The Mills House Wyndham Grand
Explore the Historic City of Charleston, South Carolina
Charleston, South Carolina, originally Charles Town, was named in honor of King Charles II of England and boasts a long and fabled history dating to the 1600s. Settled by the English across the Ashley River from its current location, it became the capital of the Carolina colony by the late 17th century.
Subjected to attacks by sea and land from Spain, France, American Indians and pirates, the early colonists were forced to erect fortifications in the city’s defense. Visitors can still see remnants from this time at the Powder Magazine where Charleston’s store of gunpowder was kept. Charleston’s earliest English colonists were soon joined by French, Scottish, Irish and German settlers, forming a diverse cultural patchwork. By the mid 1700’s, the city, a busy trading center for rice and indigo, had become the wealthiest and largest city south of Philadelphia and eventually became a catalyst for the Revolutionary War.
After the British retreated in 1782, the city officially changed its name to Charleston, gaining in prosperity in the following years for its production of cotton with the invention of the cotton gin and the use of widespread slave labor.

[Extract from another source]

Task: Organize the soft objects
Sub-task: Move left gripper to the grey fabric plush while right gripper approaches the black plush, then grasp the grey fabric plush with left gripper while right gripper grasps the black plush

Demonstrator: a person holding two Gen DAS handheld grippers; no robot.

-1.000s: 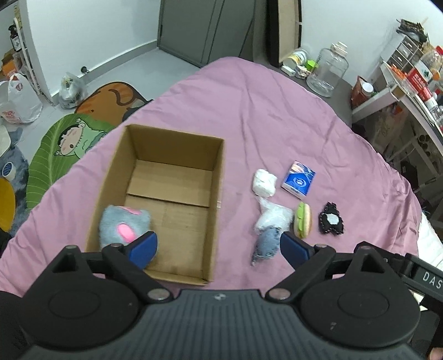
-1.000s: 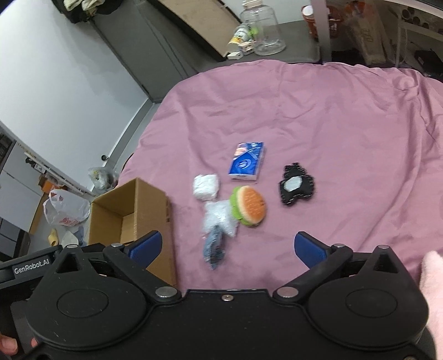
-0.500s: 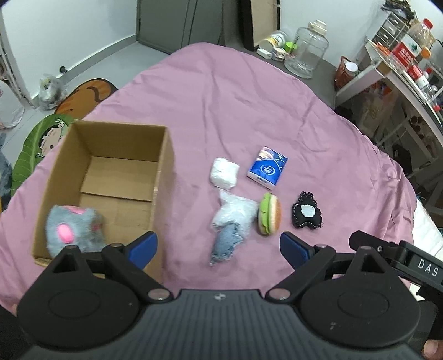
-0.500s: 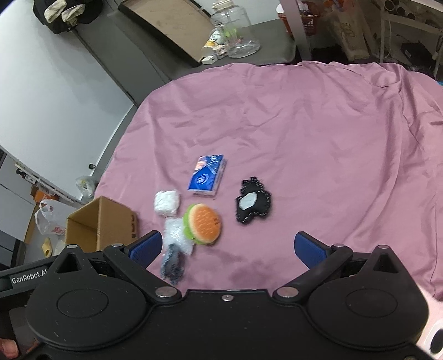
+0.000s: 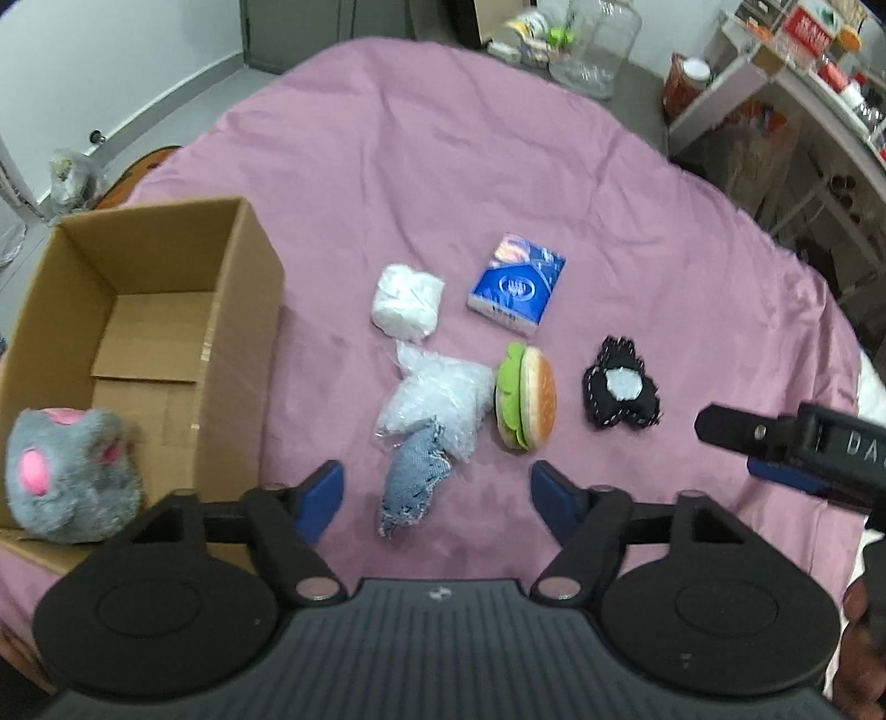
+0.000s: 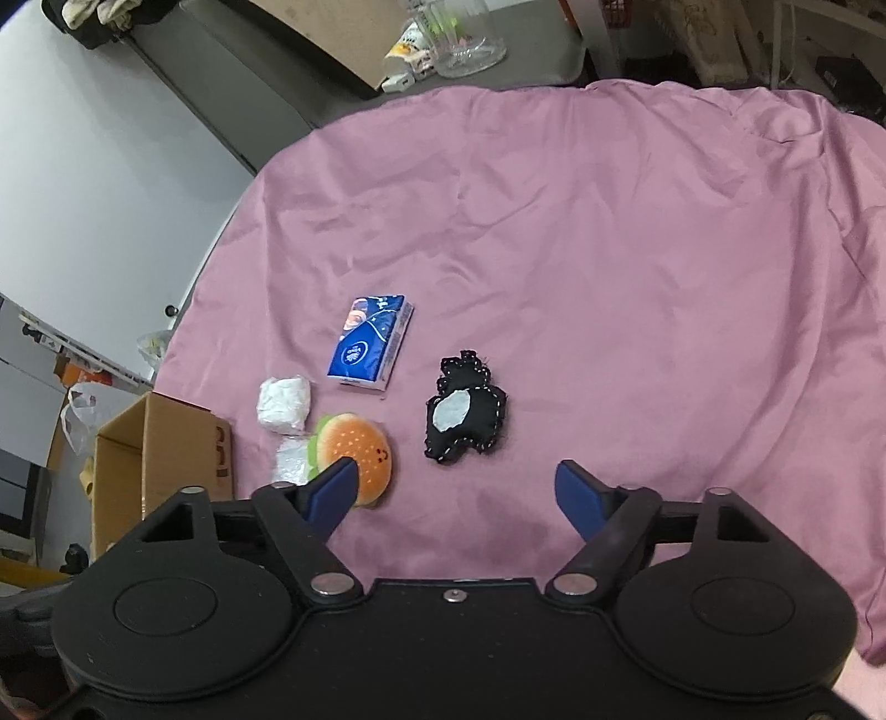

With its immense growth, becoming a hub for commercialism and trade, the city’s Hibernian Hall was the location of the National Democratic Convention of 1860, which eventually resulted in the election of Republican Abraham Lincoln. Because of his opposition to slavery, South Carolina became the first state to vote for secession from the Union.
The first shots of the Civil War resounded as a Union ship entered Charleston’s harbor on January 9, 1861 with a battle for control of Fort Sumter. By 1865, Union troops had taken over the city and maintained control after the war and throughout the city’s reconstruction. Charlestonians worked diligently to restore the city to its previous vitality until the city was almost destroyed by an earthquake in 1886. Today, Charleston stands as a graceful monument to United States history, representing the country’s turbulent past and promising future.